- **Assigned task**
Search the data below for lines that include the word "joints" and state how many there are, nothing else.

[Task data]

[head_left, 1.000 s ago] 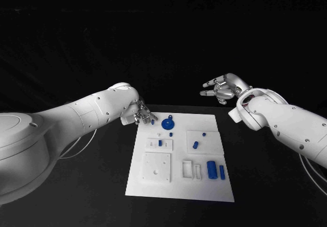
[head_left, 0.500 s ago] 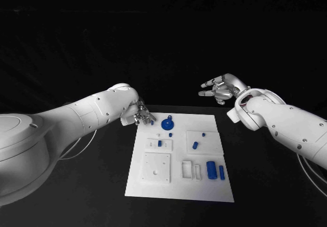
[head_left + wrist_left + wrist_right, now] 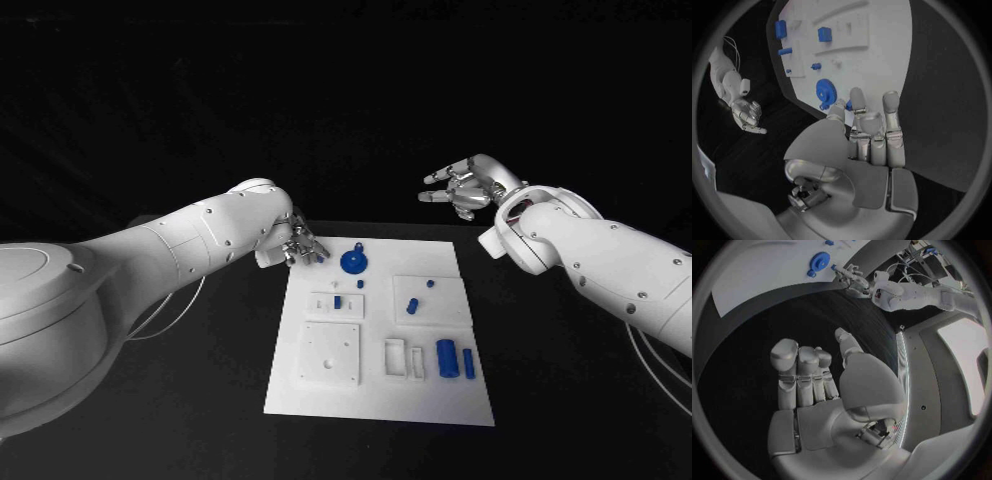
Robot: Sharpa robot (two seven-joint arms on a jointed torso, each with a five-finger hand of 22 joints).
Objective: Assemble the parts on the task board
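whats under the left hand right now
The left hand sits at the far left corner of the task board, fingertips by a small blue part near the blue gear. Whether it touches is unclear.

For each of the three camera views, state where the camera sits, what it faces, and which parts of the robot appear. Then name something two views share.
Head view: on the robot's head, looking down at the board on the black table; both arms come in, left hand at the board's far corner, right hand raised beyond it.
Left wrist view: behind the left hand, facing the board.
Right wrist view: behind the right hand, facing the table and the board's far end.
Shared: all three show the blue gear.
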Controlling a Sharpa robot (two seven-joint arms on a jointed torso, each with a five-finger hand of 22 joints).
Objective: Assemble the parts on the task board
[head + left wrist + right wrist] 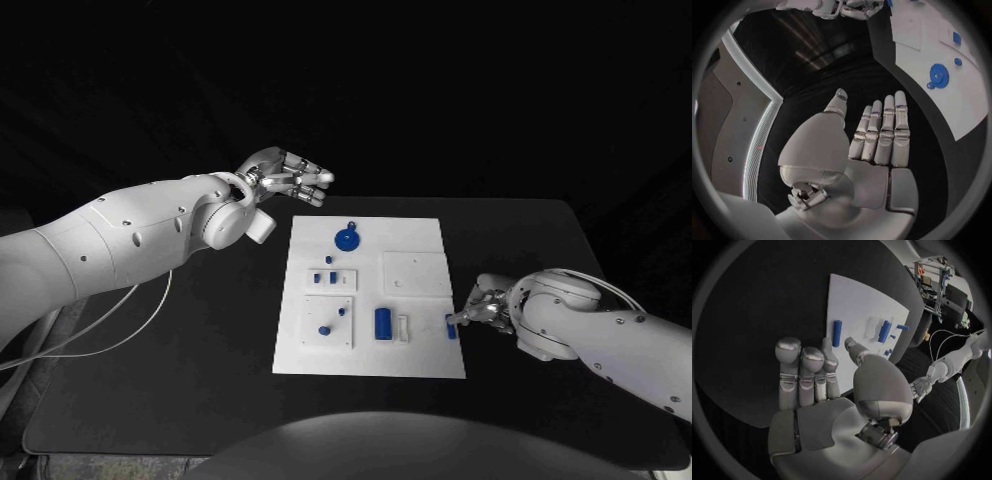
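Left hand: released, fingers spread, hovering off the white rectangular task board's 11 o'clock corner.
Right hand: at 4 o'clock edge, fingertips by small blue cylindrical part; grasp cannot be told.

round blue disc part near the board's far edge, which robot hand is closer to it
Left. The left robot hand hovers just beyond the round blue disc part; the right robot hand sits at the board's near right edge.

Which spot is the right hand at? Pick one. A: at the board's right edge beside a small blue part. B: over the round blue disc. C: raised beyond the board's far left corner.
A: the right hand sits at the task board right edge, its fingers beside the small blue part.
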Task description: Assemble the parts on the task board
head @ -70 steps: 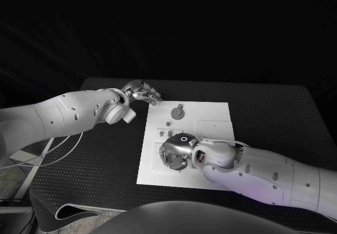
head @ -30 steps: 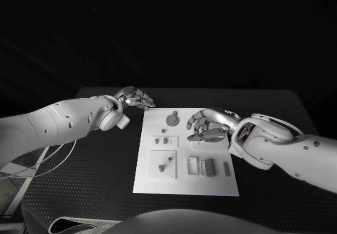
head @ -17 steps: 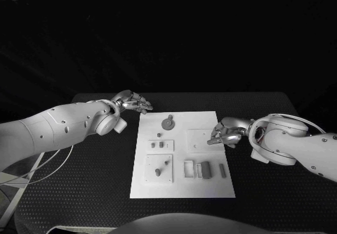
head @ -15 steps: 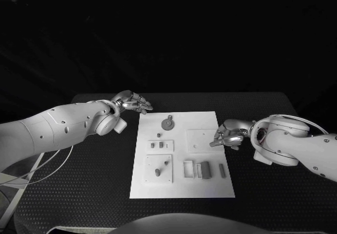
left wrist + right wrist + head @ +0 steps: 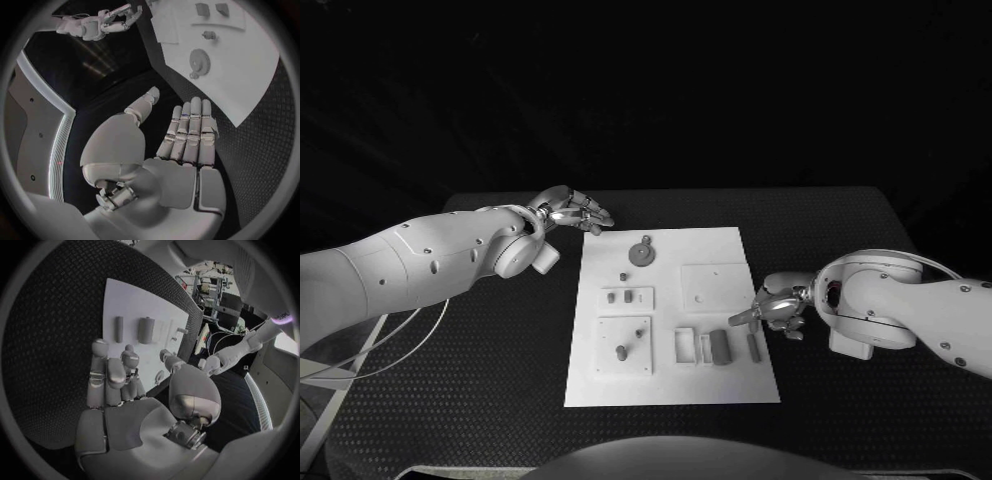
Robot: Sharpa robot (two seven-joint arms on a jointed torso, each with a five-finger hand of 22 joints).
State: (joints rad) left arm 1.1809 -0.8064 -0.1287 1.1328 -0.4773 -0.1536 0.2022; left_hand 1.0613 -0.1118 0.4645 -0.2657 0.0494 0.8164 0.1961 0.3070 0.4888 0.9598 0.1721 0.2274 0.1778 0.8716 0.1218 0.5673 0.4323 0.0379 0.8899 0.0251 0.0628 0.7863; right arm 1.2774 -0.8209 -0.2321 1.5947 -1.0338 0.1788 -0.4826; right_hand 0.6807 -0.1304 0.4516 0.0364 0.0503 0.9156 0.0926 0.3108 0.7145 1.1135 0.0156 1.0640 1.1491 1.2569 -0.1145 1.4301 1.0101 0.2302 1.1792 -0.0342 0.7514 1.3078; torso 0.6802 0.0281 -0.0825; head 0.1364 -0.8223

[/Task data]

- **Exercise output**
4